### TASK PROMPT
Please give back word for word the lines below, from the first one through the one with "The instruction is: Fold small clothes".

### DATASET SECTION
* * * * * * * * *
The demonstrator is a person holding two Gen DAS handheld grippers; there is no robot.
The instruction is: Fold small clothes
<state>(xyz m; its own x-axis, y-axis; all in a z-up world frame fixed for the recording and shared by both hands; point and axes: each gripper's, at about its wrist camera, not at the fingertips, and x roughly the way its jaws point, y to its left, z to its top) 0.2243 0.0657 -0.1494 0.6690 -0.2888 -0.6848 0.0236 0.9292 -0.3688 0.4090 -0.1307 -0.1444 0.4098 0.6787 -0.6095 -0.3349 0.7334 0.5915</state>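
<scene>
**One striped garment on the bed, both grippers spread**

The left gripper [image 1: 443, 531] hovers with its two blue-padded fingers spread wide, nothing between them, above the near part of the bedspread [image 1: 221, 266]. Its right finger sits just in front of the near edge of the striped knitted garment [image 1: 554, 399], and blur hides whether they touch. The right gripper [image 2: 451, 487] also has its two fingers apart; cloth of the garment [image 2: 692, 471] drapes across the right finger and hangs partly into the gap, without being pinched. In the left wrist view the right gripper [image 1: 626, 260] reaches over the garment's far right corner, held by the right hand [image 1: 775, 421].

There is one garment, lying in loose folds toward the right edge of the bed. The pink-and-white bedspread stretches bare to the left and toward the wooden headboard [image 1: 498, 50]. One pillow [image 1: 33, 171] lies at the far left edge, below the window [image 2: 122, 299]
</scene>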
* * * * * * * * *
### ANSWER SPACE
The demonstrator is a person holding two Gen DAS handheld grippers; there is no robot.
The instruction is: Fold small clothes

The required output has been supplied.